Şaraplı tatlılara aşinayım ama rakılı tatlı bir ilk benim için de, ilk kez görüyorum…

Zaten hikaye şu, Fransız mutfağının şaraplı armut tatlısı var. Ee, Fransız şarap yapıyorsa biz bunu niye rakılı yapmayalım bakış açısıyla girdiğimiz bir şey. Durum bu.

 

 

Ben de Sinema Televizyon okudum, o yüzden duyunca şaşırdım. Sinema Televizyon okuyup uzun süre bu sektörde çalıştıktan sonra keskin bir virajla gastronomiye kırmışsın dümeni, bu karara vesile olan şey neydi, gastronomiye olan ilgini nasıl keşfettin?

Bu çok enteresan bir hikaye. Birçok insan çok keskin bir viraj olduğunu düşünüyor, ben tam tersini düşünüyorum. Hiç de keskin bir viraj değil, şuradan yürüyeceğim: Şimdi yemek zaten hepimizin hayatının içinde olan bir olgu. Ben ilkokuldayken annemin gün pastalarını yapardım annemle beraber. Eve yemeğe misafir gelir; annem, babam, ben gideriz. Yemek yemeye kilometrelerce yol yapılır, gidilir, gelinir. Böyle büyüdüğümüz için yemek hep hayatımızın içinde.

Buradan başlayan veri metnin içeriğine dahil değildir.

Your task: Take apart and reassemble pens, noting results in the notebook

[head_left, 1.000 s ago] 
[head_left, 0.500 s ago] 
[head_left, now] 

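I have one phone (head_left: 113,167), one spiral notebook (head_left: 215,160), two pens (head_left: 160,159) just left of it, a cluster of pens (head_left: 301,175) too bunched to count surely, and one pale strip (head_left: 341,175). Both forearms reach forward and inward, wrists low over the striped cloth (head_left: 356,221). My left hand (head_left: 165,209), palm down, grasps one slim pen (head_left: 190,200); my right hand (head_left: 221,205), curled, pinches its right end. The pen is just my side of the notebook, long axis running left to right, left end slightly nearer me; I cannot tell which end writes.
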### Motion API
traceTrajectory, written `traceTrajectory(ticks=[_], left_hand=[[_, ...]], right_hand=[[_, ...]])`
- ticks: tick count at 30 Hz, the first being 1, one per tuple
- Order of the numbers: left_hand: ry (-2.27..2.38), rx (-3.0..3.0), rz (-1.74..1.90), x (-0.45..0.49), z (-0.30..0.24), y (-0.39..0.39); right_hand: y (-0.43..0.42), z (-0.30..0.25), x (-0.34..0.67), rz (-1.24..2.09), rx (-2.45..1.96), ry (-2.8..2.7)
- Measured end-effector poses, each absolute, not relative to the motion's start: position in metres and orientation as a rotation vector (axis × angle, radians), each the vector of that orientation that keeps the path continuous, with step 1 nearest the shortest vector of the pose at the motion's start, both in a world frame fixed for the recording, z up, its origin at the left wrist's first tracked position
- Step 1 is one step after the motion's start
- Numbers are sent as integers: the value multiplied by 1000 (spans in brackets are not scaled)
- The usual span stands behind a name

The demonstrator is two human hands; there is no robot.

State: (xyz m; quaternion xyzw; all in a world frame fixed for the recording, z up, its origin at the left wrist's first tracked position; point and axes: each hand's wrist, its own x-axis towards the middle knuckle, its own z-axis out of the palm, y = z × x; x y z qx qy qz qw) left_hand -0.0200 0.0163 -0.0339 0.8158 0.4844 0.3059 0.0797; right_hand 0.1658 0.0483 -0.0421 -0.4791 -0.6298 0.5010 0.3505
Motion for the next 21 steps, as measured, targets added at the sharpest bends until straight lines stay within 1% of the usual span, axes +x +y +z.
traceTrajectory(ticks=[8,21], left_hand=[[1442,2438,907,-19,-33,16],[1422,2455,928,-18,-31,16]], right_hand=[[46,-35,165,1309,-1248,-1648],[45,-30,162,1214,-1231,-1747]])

Yalnız benim aşçılık okuluna gidiş hikayem de biraz farklı. Ben aşçılık okulunda aşçı olmak için gitmedim, kendi işime farklı bir bakış açısı katabilmek için gittim aslında. O dönem ben prodüksiyon amirliği de yapıyorum, reklam fotoğrafında çalışıyorum, sinemada çalışıyorum… Hani, kendi işime biraz daha farklı bir bakış açısı, multidisipliner bakış açısını nasıl katarım diye düşündüm. En büyük keyif aldığım şey yemek, yani bunun üzerinden bir şey yapayım diye aşçılık okuluna gittim. Orada uzun eğitim aldım, önce bir kısa eğitim almayı düşünmüştüm. Sonra dedim ki biraz daha uzatayım, böyle işte daha çok şey öğrenirim derken de, okulun içindeyken, işin güzel ve keyifli olduğunu fark edip orada kalmaya karar verdim. Evet, böyle bir durum yani, okula başlarkenki amacımla çıkarkenki amacım birbirinden farklı. Ki, aslında yapısal olarak çok da farklı bir şey yok ortada. Aslında tiyatroya biraz daha benziyor, sinemaya demeyelim ama… Sinemayla da tiyatronun da benzerliklerinden hareketle, hemen hemen aynı kurgu var işin içinde. Şimdi bir tiyatro izlemeye gittiğinizde her temsilde aynı oyuncular, aynı reji ekibi, aynı ışık ekibi, aynı müzik ekibi, aynı metni izleyicilere sunar. Restoran da birebir aynı aslında. Bizim burada metin ya da senaryo dediğimiz şey menü. Servis ekibi, garsonu, barı, mutfağı, her şey bir bütün olaraktan bu oyunu oynuyor aslında. Ve misafiri mutlu etmeye çalışıyorsun, bütün hikaye aslında bu. Ortada bir senaryo var, bir oyuncu kadrosu var ve herkes bu oyunu oynuyor.

 

2005’te Patlıcansız Türlü diye bir kısa film yapmışsın, bu da bir işaretmiş belki. Ne ile ilgiliydi film?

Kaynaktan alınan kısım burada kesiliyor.